This summer, WWF is helping support two expeditions that will take on some of the world’s most difficult waters, to see first-hand the effects of Arctic climate change. One expedition is sailing across the top of Russia, a journey of 6000 nautical miles through the Northeast Passage, while another is attempting a west to east transit of the Northwest Passage, also by sailing boat, a journey of about 7,000 nautical miles.
Tom Arnbom of Sweden was on the ‘Explorer of Sweden’ though the Northeast Passage, as was WWF Arctic Programme Director Neil Hamilton for much of the trip, replaced near the end by WWF polar bear coordinator Geoff York. On the ‘Silent Sound’ Cameron Dueck of the Open Passage Expedition is filing regular stories from the Northwest passage. Come back for photos and stories throughout the summer, and follow the progress of the boats as they follow in the wake of some of history’s most intrepid explorers.
By Neil Hamilton
After approaching the south end of Veygach Island we anchored at 3am outside one of the very rare villages in the Russian arctic, Varnak, and slept. This is Nenets territory: the samoyeds of historical legend, an indigenous people of the region between Archangelsk and Yamal peninsula. In the morning we landed, and met with the community leader and what seemed like the entire village: visitors are exceedingly uncommon, so we (especially dressed in our bright blue goretex ‘smurf suits’) were quite a novelty.
The village has about 100 people, and as was proudly explained, about 40 children, all of whom are shyly watching us from the windows as we pass.
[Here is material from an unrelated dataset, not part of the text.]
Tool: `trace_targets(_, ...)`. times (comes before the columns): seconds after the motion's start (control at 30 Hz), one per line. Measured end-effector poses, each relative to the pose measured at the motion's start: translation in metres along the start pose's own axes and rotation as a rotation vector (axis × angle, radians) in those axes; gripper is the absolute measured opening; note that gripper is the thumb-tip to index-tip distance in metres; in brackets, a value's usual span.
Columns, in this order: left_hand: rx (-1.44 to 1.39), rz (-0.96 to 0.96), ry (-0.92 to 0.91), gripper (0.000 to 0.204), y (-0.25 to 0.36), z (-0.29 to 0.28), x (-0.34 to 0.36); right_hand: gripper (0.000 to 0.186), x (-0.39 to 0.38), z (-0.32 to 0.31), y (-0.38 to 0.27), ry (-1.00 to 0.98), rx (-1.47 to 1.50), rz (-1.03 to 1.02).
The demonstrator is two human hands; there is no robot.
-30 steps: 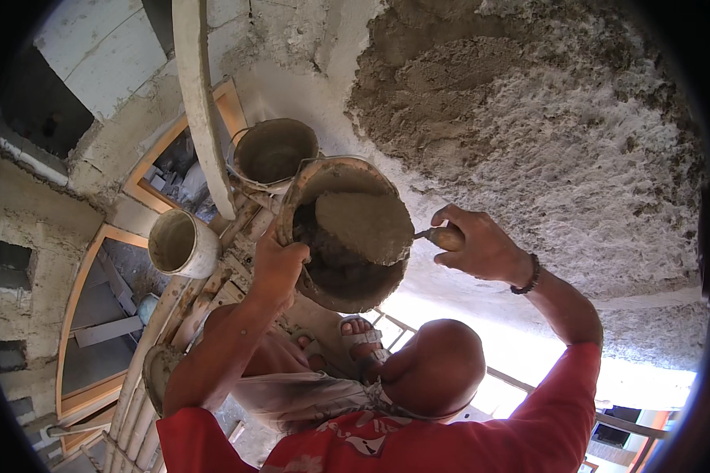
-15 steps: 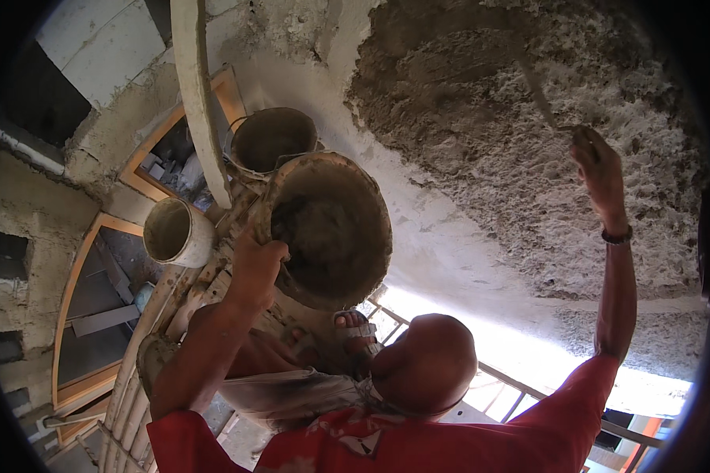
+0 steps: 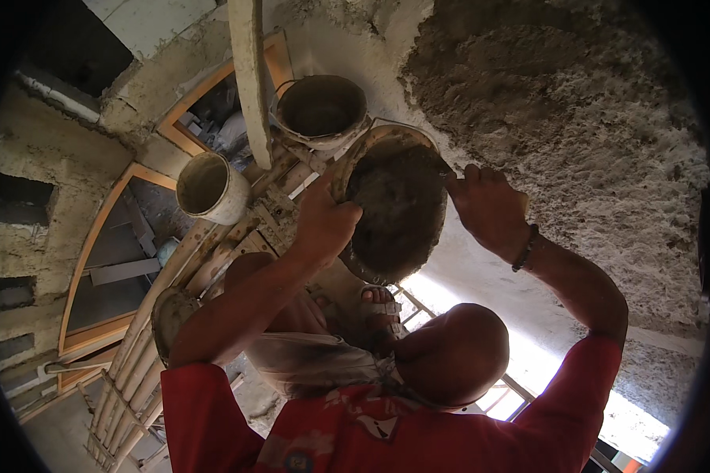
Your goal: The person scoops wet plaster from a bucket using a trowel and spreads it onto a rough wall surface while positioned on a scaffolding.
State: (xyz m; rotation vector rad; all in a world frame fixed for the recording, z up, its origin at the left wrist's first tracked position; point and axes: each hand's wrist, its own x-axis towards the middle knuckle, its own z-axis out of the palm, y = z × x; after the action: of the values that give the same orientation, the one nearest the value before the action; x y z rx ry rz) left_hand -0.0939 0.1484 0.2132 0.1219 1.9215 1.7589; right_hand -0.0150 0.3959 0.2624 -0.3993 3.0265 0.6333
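A mud-caked bucket (image 3: 432, 140) is tipped toward me, with dark wet mortar (image 3: 394, 205) inside. My left hand (image 3: 327, 222) grips its left rim, thumb over the edge. At the opposite rim is my right hand (image 3: 491, 206), wearing a dark bracelet. Its fingers are closed round a trowel, whose pale handle end (image 3: 524, 204) sticks out behind the palm; the blade is mostly hidden at the bucket's mouth. Beyond the right hand rises a rough wall (image 3: 599, 181), with a darker, smoother coat of mortar (image 3: 497, 71) on its upper part.
A second bucket (image 3: 321, 106) stands behind the held one, and a smaller pale bucket (image 3: 213, 189) stands to the left. A pole (image 3: 251, 87) rises beside them. Wooden scaffold poles (image 3: 138, 378) run along the left, near orange-brown window frames (image 3: 77, 276). Sandalled feet (image 3: 380, 303) show below the bucket.
My right hand has come down from the wall with the trowel to the bucket's right rim. My left hand still grips the bucket, which now tilts more. The whole view has shifted.
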Motion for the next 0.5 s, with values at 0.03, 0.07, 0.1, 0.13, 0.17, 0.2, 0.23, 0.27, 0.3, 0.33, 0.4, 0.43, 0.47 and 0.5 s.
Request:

The houses are wooden, ranging in age from early Soviet times to quite new, and either raw timber or painted bright colours, particularly blue. The single street, ‘Moscow Road’, is a sea of wildflowers with a timber boardwalk footpath – obviously it gets wet underfoot quite often!
Alexander and his two sons offered to take us to see the reinder herd on the tundra about 7km away. We walked with them across the rolling hills and valleys, glad of our rubber boots in the marshes. It’s high summer here (despite being only about 5 degrees) and the upper layer of the permafrost is melted so there is plenty of water around.
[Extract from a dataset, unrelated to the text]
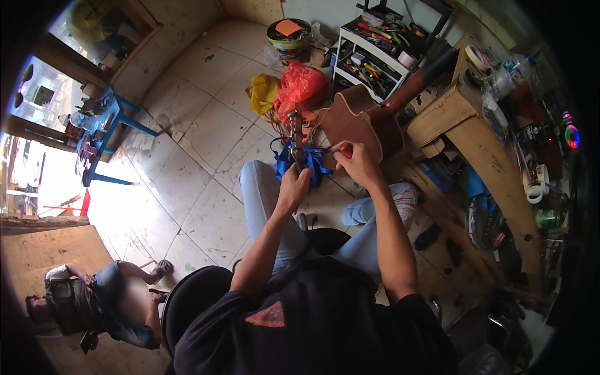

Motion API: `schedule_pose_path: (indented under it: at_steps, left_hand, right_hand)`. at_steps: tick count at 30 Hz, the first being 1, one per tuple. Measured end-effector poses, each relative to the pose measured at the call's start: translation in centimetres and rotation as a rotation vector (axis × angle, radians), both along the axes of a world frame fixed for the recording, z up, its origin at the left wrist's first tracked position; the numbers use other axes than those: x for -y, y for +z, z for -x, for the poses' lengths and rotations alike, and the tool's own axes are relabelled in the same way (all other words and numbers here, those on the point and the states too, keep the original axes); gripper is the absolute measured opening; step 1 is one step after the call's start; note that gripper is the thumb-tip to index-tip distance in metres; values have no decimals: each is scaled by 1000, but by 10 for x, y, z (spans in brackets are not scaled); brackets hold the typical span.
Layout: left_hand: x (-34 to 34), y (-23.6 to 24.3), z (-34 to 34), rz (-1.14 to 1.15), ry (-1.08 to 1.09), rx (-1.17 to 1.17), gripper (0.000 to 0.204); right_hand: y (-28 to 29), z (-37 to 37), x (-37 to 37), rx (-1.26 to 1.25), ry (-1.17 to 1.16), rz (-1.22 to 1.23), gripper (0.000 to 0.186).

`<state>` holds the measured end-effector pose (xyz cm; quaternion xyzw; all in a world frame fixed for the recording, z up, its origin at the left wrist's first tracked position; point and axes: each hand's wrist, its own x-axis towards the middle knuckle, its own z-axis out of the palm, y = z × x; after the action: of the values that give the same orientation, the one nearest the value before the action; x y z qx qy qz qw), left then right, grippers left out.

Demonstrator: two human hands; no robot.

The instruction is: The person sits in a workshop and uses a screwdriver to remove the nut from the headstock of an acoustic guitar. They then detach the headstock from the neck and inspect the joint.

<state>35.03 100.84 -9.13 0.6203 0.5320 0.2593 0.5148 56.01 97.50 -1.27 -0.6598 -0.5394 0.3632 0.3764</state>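
Note:
My left hand (pixel 295 185) is wrapped round the lower end of a guitar neck (pixel 298 153), whose headstock with metal tuning machines points away from me. To its right, my right hand (pixel 358 164) is closed on a small red-handled screwdriver (pixel 345 149). Its thin shaft seems to reach left toward the headstock; the tip is too small to make out. Blue cloth or bag material (pixel 319 170) lies on the floor behind the neck. Just beyond my right hand, a brown acoustic guitar (pixel 350 119) leans with its neck toward the workbench.
A wooden workbench (pixel 494 162) crowded with bottles and tape runs along the right. Ahead stand a tool rack (pixel 375 47), a bucket (pixel 289 37) and red (pixel 301 82) and yellow bags (pixel 263 94). A blue stool (pixel 115 115) is far left; another person (pixel 103 300) sits lower left.

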Motion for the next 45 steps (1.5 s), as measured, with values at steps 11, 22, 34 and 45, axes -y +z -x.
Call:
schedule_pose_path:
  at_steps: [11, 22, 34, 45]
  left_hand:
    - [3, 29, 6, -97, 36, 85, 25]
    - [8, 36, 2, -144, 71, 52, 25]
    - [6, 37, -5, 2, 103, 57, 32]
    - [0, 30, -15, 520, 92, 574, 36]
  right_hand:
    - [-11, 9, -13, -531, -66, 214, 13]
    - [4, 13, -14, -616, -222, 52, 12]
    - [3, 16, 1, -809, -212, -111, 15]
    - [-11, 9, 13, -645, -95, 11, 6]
With summer comes comes a burst of life to the Arctic unseen anywhere else. 24 hours of light ‘supercharges’ the ecology, so the entire annual cycle of reproduction, birth, feeding and growth takes places in a few short weeks. Wherever we looked we could see evidence of this: lemmings as I have never seen them before, arctic skua families aloft, buzzards, and lots of snowy owls.
Snowy owls rank as one of my favourites birds and in most places I have been are rare. Here I saw at least 10 without trying, openly sitting on high points in the tundra, or gliding low over hunting grounds. We were able to approach to about 20 metres without disturbing them. Simply amazing!
Then to see the reindeer, about a thousand, with a single conical felt tent (a ‘chum’) for the herders to live in. They use a reindeer-drawn sleigh and dogs to round up the stock, fat and healthy on the abundant lichen and grasses. The animals surge in one mass, huge velvety antlers above them, down the hills and up the other side. When you imagine the weather here for most of the year (very cold, snow-covered and wind swept) you begin to understand the the adaptation of these, the oldest domesticated stock on earth, extraordinary animals.
The Nenets people of Varnak live simple lives, herding, hunting, and fishing. They have electricity for light, coal for heating, TV, and a telephone for the village. Perhaps one resupply ship per year (which was due in February, but hasn’t arrived yet) and few if any visitors. And for most of the year they are subjected to bitter cold and a frozen land.
We bought a few handmade reindeer skin articles, and gave some perhaps token gifts for their kindness in letting us into their lives for a day. I certainly felt honoured to have met them and seen how they live in a harsh, arctic environment.
Then we returned to the ‘Explorer’, and sailed east through Yugoskiy Shar into the arctic Kara Sea.